Activity » Take every line of the material below that includes the string "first" and copy it out.

Available data »
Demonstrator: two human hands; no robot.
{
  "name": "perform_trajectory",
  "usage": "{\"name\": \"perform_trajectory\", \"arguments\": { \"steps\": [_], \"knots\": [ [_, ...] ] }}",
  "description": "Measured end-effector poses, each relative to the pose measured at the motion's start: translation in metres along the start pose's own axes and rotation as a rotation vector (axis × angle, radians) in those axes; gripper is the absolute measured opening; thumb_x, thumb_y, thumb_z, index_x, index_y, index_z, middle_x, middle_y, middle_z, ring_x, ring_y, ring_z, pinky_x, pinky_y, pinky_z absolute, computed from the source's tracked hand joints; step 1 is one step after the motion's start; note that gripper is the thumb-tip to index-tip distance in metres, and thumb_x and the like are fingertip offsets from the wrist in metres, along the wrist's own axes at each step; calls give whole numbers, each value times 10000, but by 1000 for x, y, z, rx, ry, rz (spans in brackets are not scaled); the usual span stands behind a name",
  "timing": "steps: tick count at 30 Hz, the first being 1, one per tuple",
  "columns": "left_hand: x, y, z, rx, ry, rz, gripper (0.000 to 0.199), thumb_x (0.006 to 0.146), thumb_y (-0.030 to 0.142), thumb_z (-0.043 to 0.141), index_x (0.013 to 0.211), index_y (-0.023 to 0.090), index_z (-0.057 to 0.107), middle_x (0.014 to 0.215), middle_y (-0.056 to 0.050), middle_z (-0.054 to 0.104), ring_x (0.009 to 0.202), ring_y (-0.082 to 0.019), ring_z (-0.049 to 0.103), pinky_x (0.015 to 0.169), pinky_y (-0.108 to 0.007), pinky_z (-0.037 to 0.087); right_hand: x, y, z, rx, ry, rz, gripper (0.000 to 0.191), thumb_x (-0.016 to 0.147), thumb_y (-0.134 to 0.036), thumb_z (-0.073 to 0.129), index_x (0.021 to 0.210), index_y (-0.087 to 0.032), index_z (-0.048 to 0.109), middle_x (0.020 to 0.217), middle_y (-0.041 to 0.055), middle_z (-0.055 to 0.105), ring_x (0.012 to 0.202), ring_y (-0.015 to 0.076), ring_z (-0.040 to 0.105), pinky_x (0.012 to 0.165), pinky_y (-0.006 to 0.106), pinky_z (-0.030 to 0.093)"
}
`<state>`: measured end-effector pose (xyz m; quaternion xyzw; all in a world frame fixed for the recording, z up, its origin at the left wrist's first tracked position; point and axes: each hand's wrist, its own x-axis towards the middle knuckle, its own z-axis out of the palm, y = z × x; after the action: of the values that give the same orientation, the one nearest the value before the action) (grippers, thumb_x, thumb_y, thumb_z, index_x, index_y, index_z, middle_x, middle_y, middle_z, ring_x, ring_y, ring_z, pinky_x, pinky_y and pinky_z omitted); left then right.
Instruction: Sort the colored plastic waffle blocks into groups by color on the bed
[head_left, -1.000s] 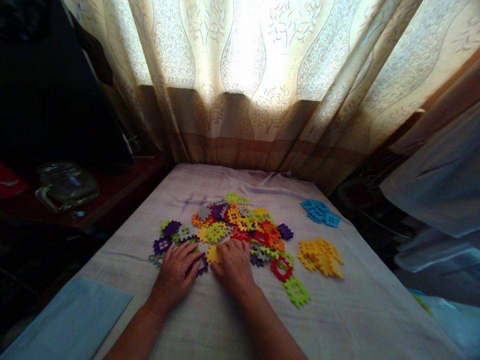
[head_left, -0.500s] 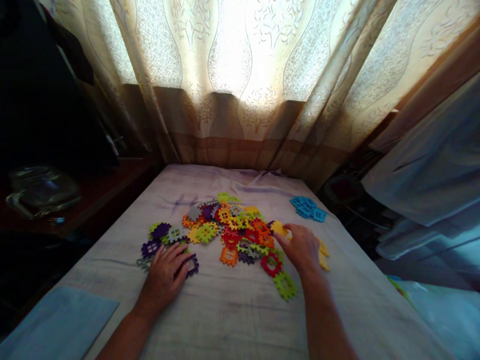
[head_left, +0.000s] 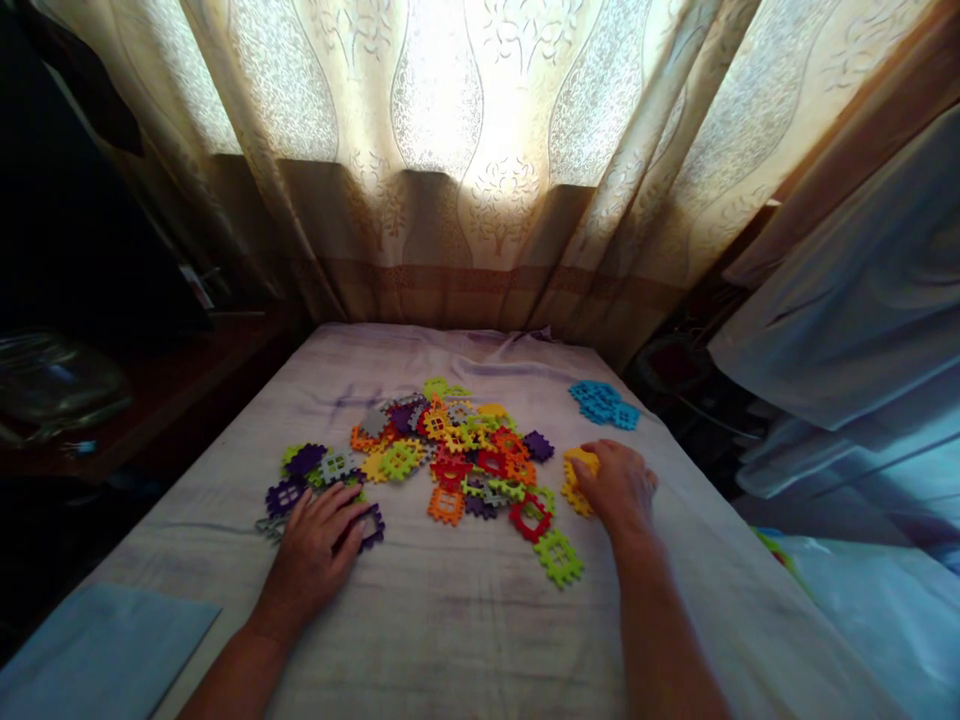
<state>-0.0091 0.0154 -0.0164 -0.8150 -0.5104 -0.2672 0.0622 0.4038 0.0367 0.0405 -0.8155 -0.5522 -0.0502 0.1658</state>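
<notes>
My left hand [head_left: 319, 545] lies with its fingers spread over purple, grey and green pieces, beside a purple frame piece [head_left: 373, 527] on the sheet. My right hand [head_left: 619, 482] is at the right, its thumb and fingers closed on a yellow piece [head_left: 579, 470]; other yellow ones are partly hidden beneath it. Between the hands is a mixed pile with an orange square piece [head_left: 446, 505], a red frame piece [head_left: 530, 517] and a lime green piece [head_left: 559, 558]. A purple piece [head_left: 538, 446] sits at the pile's right edge.
Blue pieces [head_left: 602, 401] form a separate group at the back right of the bed sheet [head_left: 450, 620]. A light blue cloth or sheet [head_left: 105, 645] is at the front left. Curtains [head_left: 450, 230] hang behind; a clear plastic bag [head_left: 870, 600] is at the right.
My right hand has moved right, away from the pile, with the yellow piece. The purple piece near it is now uncovered. My left hand stays over its pieces. The view has shifted slightly.
</notes>
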Motion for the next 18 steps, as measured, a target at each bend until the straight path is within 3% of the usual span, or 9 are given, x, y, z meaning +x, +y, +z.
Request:
{"name": "perform_trajectory", "arguments": {
  "steps": [5, 11, 15, 18],
  "knots": [
    [-1, 3, -1, -21, -7, -10, 293, 913, 378, 474, 1078, 280, 695, 1192, -64, 696, 1168, -270, 598, 1080, -544, 334, -19, -56, 3, 150, 66, -250, 205, 878, -269, 539, 958, -226, 723, 1180, 101, 653, 1132, 261, 531, 981, 422, 364],
    [0, 7, -3, -53, -22, -44, 282, 920, 347, 482, 1090, 277, 695, 1204, -67, 689, 1190, -260, 587, 1094, -547, 320, -50, -138, 18, 260, -119, -632, 228, 904, -267, 531, 1054, -243, 702, 1141, 65, 681, 1098, 214, 550, 998, 365, 365],
    [0, 8, -3, -62, -18, -55, 277, 916, 334, 490, 1090, 277, 697, 1202, -69, 690, 1195, -261, 583, 1097, -551, 318, -53, -179, 33, 263, -164, -733, 366, 884, -340, 565, 1240, -269, 620, 1335, 77, 584, 1252, 247, 463, 1052, 424, 326],
    [1, 9, -3, -61, -20, -51, 274, 917, 330, 487, 1086, 277, 696, 1198, -65, 693, 1189, -263, 588, 1093, -558, 320, -49, -196, 43, 230, -223, -769, 449, 875, -398, 576, 1308, -278, 564, 1409, 76, 525, 1317, 272, 399, 1081, 476, 286]
  ]
}}
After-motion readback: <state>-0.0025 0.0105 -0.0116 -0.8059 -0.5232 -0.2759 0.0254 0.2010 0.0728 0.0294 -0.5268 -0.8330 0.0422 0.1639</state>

Completed exercise »
  "timing": "steps: tick count at 30 Hz, the first being 1, one per tuple",
`<state>`: measured end-effector pose (xyz m; quaternion xyzw; all in a world frame fixed for the recording, z up, its origin at the left wrist's first tracked position; point and axes: each hand's wrist, its own x-axis towards the middle knuckle, its own z-axis out of the palm, y = z × x; after the action: of the values that give the same orientation, the one nearest the value before the action) (grippers, thumb_x, thumb_y, thumb_z, index_x, index_y, index_z, middle_x, middle_y, middle_z, ring_x, ring_y, ring_z, pinky_x, pinky_y and pinky_z omitted); left then right.

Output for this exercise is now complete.